Abituata evidentemente ad altro stile, la scandalizzata penalista che la sera dell’interrogatorio aveva offerto una lezione di pluralismo dell’informazione spendendosi generosamente ai microfoni e ai taccuini di chi aveva il compito di far sapere, usa parole pesanti per scaricare la rabbia. «Il caso Scazzi – scrive in una nota – ha perso le sue connotazioni di caso giudiziario ed assume sempre più quelle del business. Un business a cui, per cultura ed educazione giuridica e professionale – aggiunge – mi debbo necessariamente sottrarre». Ancora più sottile la chiusura del commento. «Mi è stato insegnato – scrive l’avvocata – che la difesa tecnica, per essere efficace, deve essere libera da condizionamenti, indipendente, coerente ed onesta, non potendo invece essere legata a speculazioni inconfessabili di ogni tipo».

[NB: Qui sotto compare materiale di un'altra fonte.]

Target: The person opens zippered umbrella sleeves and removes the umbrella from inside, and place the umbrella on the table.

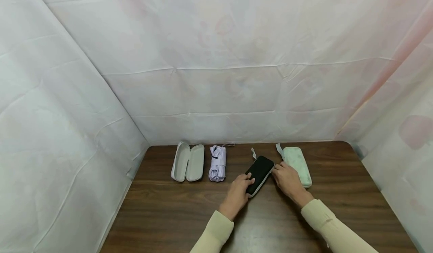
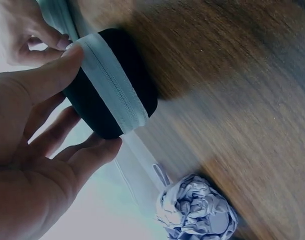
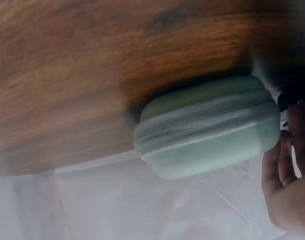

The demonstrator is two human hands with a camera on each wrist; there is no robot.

Intervistata a parte, Conte è ancora più dura. «Forse non ci si rende conto – dichiara al telefono – che per queste cose si rischia la carriera. Prove documentali – aggiunge – dimostrano condotte gravissime che sottoporrò sia alla magistratura che all’ordine professionale». Anche l’avvocato Russo minaccia di tutelarsi «nelle sedi opportune» e replica così alle accuse. «Noi – riferisce all’Ansa – abbiamo messo l’avvocato Conte in condizione di lavorare fin da subito. E «non è vero che non ci siamo fatti da parte: gli accordi erano chiari fin dall’inizio» e prevedevano che «al termine dell’incidente probatorio di Michele Misseri sarei rientrato io». Il presidente dell’Ordine degli avvocati della provincia di Taranto, Angelo Esposito, è «allibito». Poi dice. «Temo che questa vicenda non abbia ancora espresso in negativo tutto il potenziale sotto il profilo deontologico».
Informato sule intenzioni di prossimi esposti all’Ordine, il presidente Errico risponde così: «Sono cose che danneggiano tutta la categoria per le quali ci stiamo già muovendo con rigore». Il «tribunale» dell’Ordine che giudica gli avvocati ha già un provvedimento disciplinare in corso contro gli avvocati Russo e Daniele Galoppa, difensore di Michele Misseri. La «sentenza» per entrambi si conoscerà il 13 gennaio. A carico di entrambi ci sono numerosi capi d’incolpazione. Per Russo in particolare, tra gli altri addebiti per i quali sarà giudicato, c’è il tentativo di convincere Michele Misseri a revocare il suo avvocato (Galoppa) e nominarne un altro. Sarebbe vicino al suo studio, inoltre, un perito sorpreso a vendere alle televisioni foto inedite dell’interno della cantina dove sarebbe stata ammazzata Sarah Scazzi.